10 Tips For Handling Workplace Stress

Workplace stress has been a topic of research for many years but the condition itself seems to be on the rise – with one study finding increases year-on-year since 2015. The “Work-related stress, depression or anxiety statistics,” published in late 2018 by the UK Health and Safety Executive (HSE) defines work-related stress as “a harmful reaction people have to undue pressures and demands placed on them at work.” Sound familiar? And the primary causes of the work-related stress detailed in this report all revolve around workload pressures including tight deadlines, too much responsibility, and a lack of managerial support.

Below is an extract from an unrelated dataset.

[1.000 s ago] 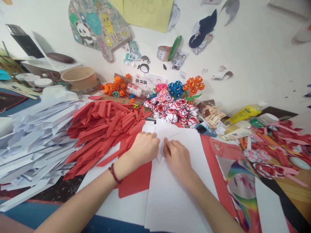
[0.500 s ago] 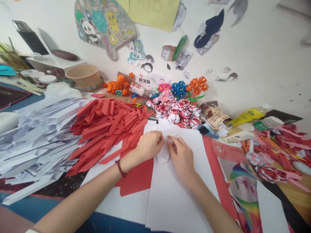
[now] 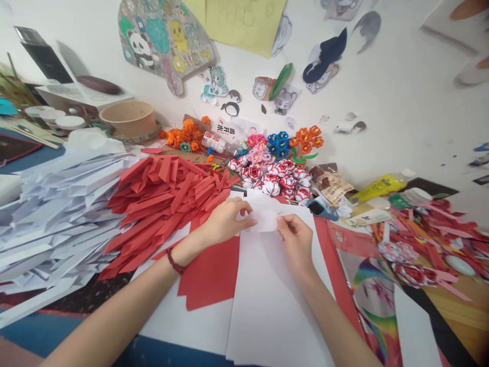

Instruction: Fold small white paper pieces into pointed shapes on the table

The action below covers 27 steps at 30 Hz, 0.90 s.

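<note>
A small piece of white paper point(image 3: 265, 222) is stretched between my hands, above a larger white sheet point(image 3: 272, 290). My right hand point(image 3: 298, 243) pinches its right edge between thumb and fingertips. At the left edge, my left hand point(image 3: 228, 220) has thumb and index finger apart, the thumb tip by the paper; whether it touches is hard to see. A dark red braided bracelet point(image 3: 174, 262) is on the left wrist. Beside that hand lies a heap of folded red paper strips point(image 3: 168, 199), with a red sheet point(image 3: 212, 272) below it.
Folded white paper strips point(image 3: 64, 214) are piled at the far left. Red-and-white paper flowers point(image 3: 280, 178) lie beyond my hands, near a blue device point(image 3: 321, 209). A yellow bottle point(image 3: 380, 187) and colourful scraps point(image 3: 439, 229) are on the right. A round tan container point(image 3: 130, 120) stands at the back left.
My hands have moved apart. The small white paper, earlier bent between close fingers, now lies flatter and wider, and the left thumb and index finger have separated.
</note>
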Motion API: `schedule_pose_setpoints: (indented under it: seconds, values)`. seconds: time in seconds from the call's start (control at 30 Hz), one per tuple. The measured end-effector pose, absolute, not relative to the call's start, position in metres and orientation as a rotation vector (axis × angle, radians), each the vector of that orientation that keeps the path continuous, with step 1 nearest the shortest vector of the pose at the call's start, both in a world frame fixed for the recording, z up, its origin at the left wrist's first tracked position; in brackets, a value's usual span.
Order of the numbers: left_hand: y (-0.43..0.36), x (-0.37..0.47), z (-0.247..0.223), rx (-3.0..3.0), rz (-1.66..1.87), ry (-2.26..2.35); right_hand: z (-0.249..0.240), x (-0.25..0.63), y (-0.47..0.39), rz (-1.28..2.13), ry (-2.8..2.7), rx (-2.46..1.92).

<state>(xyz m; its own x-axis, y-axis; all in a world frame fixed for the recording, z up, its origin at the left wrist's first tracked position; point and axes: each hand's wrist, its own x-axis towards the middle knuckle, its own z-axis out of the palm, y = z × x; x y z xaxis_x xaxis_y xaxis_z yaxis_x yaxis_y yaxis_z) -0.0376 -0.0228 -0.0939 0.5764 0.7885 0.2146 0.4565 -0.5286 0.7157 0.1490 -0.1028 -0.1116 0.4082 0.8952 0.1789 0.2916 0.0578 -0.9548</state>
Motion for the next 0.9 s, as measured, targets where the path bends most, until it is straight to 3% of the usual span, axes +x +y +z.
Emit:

My SysAid colleagues recently conducted a Future of ITSM 2019 survey in partnership with ITSM.tools which highlighted that the issue of workplace stress is prevalent within the IT industry. It found that “just over half of respondents feel that working in IT is adversely affecting their personal wellbeing.” And with 84% of respondents also believing that working in IT will get harder over the next three years, I think we can safely assume that, without sufficient attention, working in IT is going to be even more stressful.

To help, this rather long blog offers ten tips for managing workplace stress.

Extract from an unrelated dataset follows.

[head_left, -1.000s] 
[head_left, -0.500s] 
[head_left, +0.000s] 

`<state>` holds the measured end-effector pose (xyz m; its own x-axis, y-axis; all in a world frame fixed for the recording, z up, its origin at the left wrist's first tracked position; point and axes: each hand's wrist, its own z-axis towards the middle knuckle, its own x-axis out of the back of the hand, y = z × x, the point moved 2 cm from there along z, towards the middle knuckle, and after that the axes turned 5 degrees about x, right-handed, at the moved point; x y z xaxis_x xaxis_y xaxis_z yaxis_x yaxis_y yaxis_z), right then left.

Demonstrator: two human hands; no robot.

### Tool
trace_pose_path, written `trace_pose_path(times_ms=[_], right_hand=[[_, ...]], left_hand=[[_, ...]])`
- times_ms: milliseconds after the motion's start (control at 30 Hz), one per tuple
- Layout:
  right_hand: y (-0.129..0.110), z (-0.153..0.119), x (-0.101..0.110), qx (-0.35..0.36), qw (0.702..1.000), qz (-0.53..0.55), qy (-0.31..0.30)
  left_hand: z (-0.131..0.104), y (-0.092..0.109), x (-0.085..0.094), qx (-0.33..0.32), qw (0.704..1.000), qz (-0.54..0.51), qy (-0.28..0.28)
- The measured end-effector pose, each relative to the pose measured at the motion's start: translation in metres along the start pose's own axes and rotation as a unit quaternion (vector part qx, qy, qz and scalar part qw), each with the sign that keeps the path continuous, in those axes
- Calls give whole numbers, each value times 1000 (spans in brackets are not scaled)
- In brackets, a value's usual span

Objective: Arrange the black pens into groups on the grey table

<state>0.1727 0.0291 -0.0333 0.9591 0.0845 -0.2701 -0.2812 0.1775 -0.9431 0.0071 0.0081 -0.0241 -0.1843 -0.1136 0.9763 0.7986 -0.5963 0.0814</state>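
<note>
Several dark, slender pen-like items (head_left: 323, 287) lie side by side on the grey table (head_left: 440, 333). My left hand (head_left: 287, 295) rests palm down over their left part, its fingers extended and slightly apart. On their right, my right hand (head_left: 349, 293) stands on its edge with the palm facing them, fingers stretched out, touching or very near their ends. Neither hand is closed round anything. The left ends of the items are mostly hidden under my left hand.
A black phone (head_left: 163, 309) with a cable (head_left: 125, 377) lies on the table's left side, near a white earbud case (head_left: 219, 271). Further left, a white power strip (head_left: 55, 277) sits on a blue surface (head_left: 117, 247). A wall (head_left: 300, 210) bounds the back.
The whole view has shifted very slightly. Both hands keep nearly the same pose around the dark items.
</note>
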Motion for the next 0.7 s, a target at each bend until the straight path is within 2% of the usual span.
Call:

The dangers of work-related stress

Stress can have a hugely negative impact on people – ranging from headaches and trouble concentrating, right through to losing sleep, triggering anxiety, and even jeopardizing personal relationships. Small amounts of stress in the short-term can actually help you to focus and be more productive but too much for too long can lead to a myriad of health issues.

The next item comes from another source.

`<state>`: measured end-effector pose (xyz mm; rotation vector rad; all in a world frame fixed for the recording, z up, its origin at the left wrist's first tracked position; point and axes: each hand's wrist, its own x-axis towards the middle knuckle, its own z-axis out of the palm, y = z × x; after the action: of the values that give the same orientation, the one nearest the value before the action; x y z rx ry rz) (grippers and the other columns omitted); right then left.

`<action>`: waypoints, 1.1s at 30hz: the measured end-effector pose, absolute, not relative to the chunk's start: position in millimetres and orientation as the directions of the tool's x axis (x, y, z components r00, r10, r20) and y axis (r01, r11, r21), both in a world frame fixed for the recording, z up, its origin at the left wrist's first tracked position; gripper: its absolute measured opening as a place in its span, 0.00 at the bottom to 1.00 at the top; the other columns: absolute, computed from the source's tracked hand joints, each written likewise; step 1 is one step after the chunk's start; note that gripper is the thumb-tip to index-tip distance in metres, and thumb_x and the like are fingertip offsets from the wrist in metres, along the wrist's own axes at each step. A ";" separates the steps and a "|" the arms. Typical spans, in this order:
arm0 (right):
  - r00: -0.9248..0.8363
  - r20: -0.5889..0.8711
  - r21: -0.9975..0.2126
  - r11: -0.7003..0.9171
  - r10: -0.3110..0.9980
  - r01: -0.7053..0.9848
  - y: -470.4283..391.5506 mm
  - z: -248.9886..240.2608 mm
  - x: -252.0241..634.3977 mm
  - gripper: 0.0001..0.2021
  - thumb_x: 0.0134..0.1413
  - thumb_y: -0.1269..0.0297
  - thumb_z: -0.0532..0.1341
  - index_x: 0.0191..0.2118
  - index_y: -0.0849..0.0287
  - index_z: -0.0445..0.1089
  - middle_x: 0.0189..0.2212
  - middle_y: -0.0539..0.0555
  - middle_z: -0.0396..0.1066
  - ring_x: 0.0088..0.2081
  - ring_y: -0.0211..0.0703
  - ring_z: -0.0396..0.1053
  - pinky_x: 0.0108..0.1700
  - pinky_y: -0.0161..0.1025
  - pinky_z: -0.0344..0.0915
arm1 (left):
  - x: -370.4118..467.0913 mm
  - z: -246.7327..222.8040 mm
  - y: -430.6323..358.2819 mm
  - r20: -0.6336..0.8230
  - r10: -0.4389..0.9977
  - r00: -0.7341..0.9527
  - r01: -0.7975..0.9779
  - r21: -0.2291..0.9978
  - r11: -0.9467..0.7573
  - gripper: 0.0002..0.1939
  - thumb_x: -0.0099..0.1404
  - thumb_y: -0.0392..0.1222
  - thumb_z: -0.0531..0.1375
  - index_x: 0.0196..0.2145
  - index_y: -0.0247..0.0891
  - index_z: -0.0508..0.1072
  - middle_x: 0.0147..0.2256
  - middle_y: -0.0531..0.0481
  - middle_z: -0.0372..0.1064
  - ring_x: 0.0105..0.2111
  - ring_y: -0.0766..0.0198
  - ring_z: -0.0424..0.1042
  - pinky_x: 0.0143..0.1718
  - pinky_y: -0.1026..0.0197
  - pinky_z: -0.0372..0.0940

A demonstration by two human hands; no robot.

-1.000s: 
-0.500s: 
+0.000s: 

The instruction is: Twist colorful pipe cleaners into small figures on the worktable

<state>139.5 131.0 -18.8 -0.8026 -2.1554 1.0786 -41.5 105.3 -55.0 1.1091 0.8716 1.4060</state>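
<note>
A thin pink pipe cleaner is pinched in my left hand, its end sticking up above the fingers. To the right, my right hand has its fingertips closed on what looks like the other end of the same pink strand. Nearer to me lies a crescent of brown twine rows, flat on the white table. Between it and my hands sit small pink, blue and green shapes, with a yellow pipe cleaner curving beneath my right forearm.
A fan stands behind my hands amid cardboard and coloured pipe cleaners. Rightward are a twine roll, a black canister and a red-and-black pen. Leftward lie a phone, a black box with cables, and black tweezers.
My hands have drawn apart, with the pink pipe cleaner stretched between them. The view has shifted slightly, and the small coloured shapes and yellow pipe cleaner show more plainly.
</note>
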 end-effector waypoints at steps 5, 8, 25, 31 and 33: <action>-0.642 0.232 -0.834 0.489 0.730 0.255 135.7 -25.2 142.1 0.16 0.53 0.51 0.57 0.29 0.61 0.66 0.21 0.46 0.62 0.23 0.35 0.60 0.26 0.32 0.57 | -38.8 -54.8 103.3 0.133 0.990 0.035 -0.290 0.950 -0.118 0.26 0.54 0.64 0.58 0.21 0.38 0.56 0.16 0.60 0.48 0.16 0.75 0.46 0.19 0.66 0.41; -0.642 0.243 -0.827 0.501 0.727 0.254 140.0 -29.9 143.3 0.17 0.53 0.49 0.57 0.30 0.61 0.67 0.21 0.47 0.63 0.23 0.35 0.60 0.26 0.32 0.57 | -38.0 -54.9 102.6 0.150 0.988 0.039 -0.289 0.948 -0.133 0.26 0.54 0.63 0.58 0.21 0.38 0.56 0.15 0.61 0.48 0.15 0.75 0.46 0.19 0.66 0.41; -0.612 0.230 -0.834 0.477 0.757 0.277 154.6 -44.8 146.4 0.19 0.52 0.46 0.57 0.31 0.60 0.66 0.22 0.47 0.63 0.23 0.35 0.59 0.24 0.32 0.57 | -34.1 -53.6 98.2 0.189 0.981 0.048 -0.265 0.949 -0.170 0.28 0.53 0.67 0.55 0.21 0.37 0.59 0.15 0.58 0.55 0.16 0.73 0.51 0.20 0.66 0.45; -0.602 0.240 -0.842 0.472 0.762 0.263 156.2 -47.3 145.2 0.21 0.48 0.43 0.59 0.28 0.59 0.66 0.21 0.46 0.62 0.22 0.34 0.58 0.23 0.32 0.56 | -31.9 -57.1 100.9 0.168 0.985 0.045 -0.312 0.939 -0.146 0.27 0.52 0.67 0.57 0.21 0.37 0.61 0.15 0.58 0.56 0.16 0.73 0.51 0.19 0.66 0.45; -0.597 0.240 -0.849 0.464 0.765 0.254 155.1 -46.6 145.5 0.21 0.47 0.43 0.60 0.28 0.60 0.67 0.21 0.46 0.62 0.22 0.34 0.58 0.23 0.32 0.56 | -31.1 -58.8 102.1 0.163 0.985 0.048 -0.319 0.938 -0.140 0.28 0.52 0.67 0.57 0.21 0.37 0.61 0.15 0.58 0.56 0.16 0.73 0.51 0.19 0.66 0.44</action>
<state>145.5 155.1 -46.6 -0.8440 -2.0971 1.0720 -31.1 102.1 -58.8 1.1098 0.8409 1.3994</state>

The problem with stress, and particularly work-related stress, is that it often builds up slowly over time which makes it harder to notice what’s happening until something major goes down (like having a panic attack or experiencing burnout). By this point, recovery becomes much tougher than if the stress had been handled before it had a chance to bring the person to their knees.

The research within the 2018 HSE report on work-related stress found that 15.4 million working days were lost due to work-related stress, depression, or anxiety in the UK alone during the period 2017-18. This figure made up 57% of all working days lost – which shows just how deep the problem actually goes.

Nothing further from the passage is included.